| Your objective |
Show every line of the data that includes the word "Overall".

Stored items
_ _ _ _ _

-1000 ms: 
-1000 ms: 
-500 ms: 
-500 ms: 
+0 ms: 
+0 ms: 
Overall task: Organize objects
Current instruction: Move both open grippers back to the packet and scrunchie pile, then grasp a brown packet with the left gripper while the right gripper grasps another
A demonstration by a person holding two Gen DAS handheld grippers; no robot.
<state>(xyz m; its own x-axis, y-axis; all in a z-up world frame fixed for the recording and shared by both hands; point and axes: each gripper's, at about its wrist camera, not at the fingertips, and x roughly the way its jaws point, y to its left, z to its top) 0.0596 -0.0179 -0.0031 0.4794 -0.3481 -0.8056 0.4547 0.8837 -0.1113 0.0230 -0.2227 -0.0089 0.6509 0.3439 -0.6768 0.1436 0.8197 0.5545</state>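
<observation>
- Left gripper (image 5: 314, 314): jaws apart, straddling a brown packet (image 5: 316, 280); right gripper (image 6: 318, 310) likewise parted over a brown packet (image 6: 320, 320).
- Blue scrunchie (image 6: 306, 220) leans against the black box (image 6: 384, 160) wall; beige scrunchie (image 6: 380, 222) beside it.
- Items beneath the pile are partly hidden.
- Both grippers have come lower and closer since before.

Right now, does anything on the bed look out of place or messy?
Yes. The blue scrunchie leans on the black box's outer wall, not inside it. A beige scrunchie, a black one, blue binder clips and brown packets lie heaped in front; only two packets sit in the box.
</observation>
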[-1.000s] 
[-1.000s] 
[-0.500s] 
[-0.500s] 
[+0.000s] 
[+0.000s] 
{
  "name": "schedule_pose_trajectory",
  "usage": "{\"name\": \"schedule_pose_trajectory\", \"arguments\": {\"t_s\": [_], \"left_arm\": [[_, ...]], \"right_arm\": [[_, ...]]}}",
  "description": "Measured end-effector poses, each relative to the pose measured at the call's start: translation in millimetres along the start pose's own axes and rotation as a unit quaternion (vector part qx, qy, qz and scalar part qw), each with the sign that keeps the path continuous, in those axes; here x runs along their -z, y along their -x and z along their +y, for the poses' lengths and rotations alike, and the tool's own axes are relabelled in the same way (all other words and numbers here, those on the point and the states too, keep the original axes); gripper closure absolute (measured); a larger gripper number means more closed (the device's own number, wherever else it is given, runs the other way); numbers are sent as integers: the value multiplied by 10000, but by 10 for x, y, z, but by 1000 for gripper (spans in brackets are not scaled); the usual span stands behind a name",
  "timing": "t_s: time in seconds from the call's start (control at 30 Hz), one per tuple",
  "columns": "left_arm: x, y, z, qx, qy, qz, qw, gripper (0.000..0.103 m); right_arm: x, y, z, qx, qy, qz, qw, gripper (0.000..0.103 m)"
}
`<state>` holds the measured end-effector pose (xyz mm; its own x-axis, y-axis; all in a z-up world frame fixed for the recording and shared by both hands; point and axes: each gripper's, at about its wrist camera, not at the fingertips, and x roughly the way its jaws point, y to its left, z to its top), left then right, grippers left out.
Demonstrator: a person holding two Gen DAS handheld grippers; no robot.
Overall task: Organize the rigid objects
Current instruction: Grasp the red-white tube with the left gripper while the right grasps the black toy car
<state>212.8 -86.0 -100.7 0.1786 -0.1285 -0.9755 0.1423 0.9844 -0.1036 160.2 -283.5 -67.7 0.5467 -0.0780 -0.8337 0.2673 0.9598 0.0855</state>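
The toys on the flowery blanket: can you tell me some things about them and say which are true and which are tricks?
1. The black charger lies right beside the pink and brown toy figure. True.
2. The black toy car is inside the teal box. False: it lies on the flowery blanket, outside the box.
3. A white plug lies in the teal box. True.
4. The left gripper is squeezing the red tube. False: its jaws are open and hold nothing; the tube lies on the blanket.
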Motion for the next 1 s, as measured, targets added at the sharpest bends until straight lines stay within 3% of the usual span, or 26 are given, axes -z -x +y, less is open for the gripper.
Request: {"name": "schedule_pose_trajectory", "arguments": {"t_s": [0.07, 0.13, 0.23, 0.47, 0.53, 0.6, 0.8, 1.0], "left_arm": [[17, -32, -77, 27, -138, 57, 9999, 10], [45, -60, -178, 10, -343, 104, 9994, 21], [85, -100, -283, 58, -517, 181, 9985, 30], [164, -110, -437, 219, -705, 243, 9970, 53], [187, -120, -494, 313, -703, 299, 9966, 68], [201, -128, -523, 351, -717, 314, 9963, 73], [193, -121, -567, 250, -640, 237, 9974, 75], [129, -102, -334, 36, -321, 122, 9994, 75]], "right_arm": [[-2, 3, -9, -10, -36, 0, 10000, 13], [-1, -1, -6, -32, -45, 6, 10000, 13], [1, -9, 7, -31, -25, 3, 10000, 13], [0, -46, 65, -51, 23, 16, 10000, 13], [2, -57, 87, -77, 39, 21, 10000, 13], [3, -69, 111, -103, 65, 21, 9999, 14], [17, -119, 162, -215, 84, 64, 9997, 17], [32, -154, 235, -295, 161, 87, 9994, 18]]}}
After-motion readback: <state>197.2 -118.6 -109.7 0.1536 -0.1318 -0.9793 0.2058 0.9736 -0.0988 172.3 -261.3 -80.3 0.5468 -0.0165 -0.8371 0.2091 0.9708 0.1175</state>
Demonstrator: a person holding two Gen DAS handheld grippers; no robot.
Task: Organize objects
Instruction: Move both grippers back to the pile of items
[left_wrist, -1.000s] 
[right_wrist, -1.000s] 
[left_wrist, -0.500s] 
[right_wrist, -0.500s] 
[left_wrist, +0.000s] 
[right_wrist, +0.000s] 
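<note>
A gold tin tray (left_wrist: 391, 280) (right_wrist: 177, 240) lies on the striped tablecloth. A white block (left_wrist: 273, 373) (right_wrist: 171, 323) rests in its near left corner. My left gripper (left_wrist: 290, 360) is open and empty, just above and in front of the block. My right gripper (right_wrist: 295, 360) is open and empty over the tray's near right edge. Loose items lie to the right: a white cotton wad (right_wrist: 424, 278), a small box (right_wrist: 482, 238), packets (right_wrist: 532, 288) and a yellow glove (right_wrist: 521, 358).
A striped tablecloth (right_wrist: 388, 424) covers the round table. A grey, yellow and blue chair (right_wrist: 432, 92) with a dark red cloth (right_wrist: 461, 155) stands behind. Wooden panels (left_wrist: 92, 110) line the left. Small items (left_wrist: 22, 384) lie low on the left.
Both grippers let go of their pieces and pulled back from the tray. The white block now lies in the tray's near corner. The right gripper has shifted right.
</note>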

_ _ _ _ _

| Response to this exercise |
Overall task: Organize objects
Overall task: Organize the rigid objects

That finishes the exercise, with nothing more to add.